Mais le 1 octobre 1968, on retrouve dans une décharge, à Elancourt, près de Paris, le cadavre d’un homme, déjà en partie décomposé. L’homme a succombé à des coups portés à la nuque et la tête. Le corps est celui de Stefan Markovic, Yougoslave de 31 ans, au passé trouble. On apprend que la victime est impliquée dans un trafic de drogue et qu'il faisait aussi chanter des personnages de la haute société.
Le problème, c’est que Stefan Markovic a été le garde du corps, puis l’ami d’Alain Delon avant qu’un clash ne sépare les deux hommes. Stefan Markovic aurait été l’amant de Nathalie, l’épouse de Delon. Le 3 octobre 1968, les gendarmes viennent déranger le tournage de "La piscine" pour interroger Alain Delon comme témoin.
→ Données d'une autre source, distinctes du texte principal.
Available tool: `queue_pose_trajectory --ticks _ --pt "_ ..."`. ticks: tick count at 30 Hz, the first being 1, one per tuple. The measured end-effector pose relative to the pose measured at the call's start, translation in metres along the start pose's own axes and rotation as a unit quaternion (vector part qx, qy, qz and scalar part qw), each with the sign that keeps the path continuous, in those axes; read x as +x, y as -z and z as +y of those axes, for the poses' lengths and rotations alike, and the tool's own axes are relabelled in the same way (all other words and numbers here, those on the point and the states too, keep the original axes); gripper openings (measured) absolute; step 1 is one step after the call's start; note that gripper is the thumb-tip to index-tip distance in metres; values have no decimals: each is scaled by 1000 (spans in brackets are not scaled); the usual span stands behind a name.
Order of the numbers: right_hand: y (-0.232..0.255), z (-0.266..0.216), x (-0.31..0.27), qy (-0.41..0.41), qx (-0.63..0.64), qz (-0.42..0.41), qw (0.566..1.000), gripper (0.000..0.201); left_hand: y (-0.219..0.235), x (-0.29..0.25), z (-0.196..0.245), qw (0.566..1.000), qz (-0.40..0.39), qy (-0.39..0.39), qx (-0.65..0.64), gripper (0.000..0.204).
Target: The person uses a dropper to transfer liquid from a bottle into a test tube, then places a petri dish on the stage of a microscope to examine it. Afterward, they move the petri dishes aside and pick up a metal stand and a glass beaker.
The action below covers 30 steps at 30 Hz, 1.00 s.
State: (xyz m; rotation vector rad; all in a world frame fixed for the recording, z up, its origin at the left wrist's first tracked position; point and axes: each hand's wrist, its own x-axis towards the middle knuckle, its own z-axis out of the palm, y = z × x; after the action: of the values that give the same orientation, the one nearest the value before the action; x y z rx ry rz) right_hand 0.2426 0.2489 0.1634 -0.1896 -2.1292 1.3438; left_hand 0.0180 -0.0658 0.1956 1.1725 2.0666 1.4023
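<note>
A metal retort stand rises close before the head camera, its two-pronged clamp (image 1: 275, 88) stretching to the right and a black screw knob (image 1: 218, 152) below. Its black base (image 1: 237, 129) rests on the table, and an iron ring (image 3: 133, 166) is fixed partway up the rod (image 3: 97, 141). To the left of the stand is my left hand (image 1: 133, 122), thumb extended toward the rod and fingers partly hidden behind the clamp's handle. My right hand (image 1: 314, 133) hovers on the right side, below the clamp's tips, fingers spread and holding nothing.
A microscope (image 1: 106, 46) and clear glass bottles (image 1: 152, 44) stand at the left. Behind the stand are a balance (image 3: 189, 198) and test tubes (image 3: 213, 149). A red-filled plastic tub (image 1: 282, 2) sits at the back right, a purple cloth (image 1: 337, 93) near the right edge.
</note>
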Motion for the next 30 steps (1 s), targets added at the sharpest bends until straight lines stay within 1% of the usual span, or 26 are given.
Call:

Le cas Markovic crée un grand tumulte dont Delon est une victime. La notoriété de l’acteur, ses amitiés dans le milieu de la pègre, il n’en faut pas plus pour que le scandale explose. Les ragots courent, la presse le harcèle. L’affaire prend une dimension politique.
Mais cette affaire Markovic a un effet paradoxal sur l’image de Delon et l’opinion publique. Le comédien devient une star à l’aura ambiguë, troublante. Il parvient toutefois à terminer le tournage de "La Piscine" fin octobre.
Il quitte alors son épouse et s’en va poursuivre ses démêlés judiciaires accompagné à présent de Mireille Darc.
"La Piscine" sort le 31 janvier 1969. Le succès est immédiat. Le scandale Markovic a peut-être un peu aidé, mais pas seulement. Tout le monde veut voir à l’écran le couple Delon-Schneider.
Les critiques sont unanimes. C’est une réussite. Un film bien joué et filmé avec maestria.